I came back home tonight a married woman. Least my baby will have a daddy’s name on the birth certificate. I ain’t never been so scared in all my life.
Diary,
Ms. Lou Ellen said I can stay here as long as I like when the baby comes. That’s a blessing. But I don’t think Mr. Franklin is too happy about it. Seems like the bigger I get, the more work he wants me to do. When Duncan comes home on leave, we need to find our own place as husband and wife.
Zoie continued to read
through the journals. From what she gathered, her grandfather was a career marine, and each time he came home, he left Nana pregnant. Nana’s entries were sporadic, without dates, but the more she read, the more she felt her grandmother’s growing loneliness and the hard times she faced raising three little girls alone, working for the Maitlands and only seeing her own children on weekends and her days off. She used part of the money she made to pay someone else to take care of her children. Apparently, the birth of Hyacinth was acceptable, as Nana and her first baby continued to live in the house. But the births of Sage and Rose over the succeeding years put added stress on Nana and the Maitlands.
Why didn’t Nana just leave? Why stay and not be able to take care of your own children? Zoie simply could not understand it. She knew that things were different in the forties and fifties, and opportunities for blacks were limited at best. It brought to mind the stories she’d read about the slave women who were confined to the “big house,” charged with caring for the master’s children while neglecting their own.
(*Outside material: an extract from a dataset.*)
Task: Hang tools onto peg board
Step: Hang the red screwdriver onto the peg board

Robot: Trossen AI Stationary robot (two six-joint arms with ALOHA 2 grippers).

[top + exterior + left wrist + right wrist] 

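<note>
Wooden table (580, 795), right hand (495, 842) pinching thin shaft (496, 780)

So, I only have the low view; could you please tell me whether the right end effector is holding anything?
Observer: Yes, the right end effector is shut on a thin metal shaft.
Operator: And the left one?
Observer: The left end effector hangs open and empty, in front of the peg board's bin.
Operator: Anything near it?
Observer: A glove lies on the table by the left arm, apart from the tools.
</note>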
Zoie shoved the journals aside. She shook with anger. No wonder the Maitland name was reviled in the Bennett household. It stirred up a past of hurt and dependency that was best forgotten.
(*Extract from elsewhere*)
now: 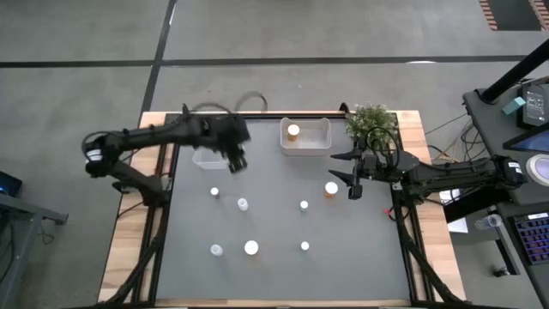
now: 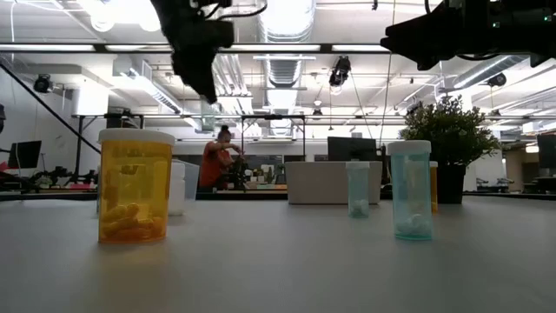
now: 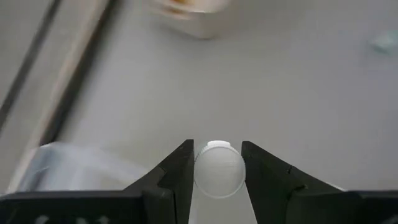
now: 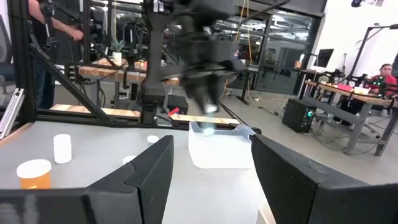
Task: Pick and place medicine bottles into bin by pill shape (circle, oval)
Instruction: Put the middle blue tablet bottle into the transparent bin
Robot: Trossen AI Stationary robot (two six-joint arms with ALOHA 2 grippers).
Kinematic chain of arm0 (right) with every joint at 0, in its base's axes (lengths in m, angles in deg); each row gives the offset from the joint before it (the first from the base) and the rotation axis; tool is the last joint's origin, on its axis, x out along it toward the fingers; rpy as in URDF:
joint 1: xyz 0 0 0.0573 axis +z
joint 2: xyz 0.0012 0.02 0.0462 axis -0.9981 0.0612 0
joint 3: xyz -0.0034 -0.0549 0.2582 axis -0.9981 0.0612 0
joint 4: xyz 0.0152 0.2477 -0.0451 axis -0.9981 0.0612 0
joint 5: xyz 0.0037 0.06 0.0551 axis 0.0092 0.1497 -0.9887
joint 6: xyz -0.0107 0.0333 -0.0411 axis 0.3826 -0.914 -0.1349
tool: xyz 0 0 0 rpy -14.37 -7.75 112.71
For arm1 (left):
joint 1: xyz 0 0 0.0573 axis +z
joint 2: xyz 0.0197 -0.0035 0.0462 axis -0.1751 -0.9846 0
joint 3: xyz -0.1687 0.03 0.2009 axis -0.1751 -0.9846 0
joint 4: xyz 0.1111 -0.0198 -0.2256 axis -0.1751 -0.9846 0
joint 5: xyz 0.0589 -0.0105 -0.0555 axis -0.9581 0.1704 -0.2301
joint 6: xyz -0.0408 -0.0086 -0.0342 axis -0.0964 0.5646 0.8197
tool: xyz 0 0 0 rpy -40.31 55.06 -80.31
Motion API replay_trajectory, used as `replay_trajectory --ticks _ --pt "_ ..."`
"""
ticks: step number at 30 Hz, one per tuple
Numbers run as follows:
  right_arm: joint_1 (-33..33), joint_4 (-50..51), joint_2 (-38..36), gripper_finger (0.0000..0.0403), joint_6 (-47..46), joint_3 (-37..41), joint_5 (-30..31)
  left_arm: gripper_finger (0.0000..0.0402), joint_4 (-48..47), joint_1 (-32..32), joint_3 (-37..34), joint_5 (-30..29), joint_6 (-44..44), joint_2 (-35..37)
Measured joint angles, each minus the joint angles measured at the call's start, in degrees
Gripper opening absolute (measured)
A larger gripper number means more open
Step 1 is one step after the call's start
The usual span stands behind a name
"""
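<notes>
- We have the left gripper [image 3: 216, 169] closed on one small bottle [image 3: 217, 170], carried in the air next to the left bin [image 1: 208, 157] at the far side of the table.
- The right gripper [image 1: 353, 178] waits with fingers apart, just beside an orange bottle [image 1: 331, 188].
- One bottle [image 1: 293, 131] already lies in the right bin [image 1: 322, 137].
- We judge the task is in an early part: six small bottles, like this one [image 1: 251, 248], stand loose on the table [image 1: 274, 283].

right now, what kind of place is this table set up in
Most likely a robotics lab or open workshop. Exposed ducts and strip lights run across the ceiling, workbenches with monitors fill the room, and a person works at a bench behind the table. The left gripper holds a medicine bottle.
</notes>
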Motion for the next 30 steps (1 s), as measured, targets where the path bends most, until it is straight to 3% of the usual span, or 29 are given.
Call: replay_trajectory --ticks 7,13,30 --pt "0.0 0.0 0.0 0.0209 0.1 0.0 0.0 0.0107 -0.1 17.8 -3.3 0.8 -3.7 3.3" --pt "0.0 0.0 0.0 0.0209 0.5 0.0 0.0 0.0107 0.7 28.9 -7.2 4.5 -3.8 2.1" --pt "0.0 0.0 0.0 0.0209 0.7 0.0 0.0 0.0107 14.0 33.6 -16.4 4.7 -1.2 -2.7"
But even as she fumed about what had happened to her grandmother, something still nagged at her.
From everything that she knew of her grandmother, she was not the kind of woman who settled. She always reminded Zoie how strong and bright and independent she was, and that she could be anything that she wanted. Claudia Bennett was a woman who had launched a thriving business in her seventies. Those weren’t the qualities of a woman who would lose herself to a man who wasn’t as committed to her as she was to him, or who would sacrifice raising her own children to raise someone else’s. Nana always touted that family was everything.
This picture that was forming of her grandmother was not the woman whom she’d known and admired and adored.
Zoie wanted to write it off as her grandmother being young and naïve, but she still felt in her gut that there was more to the story.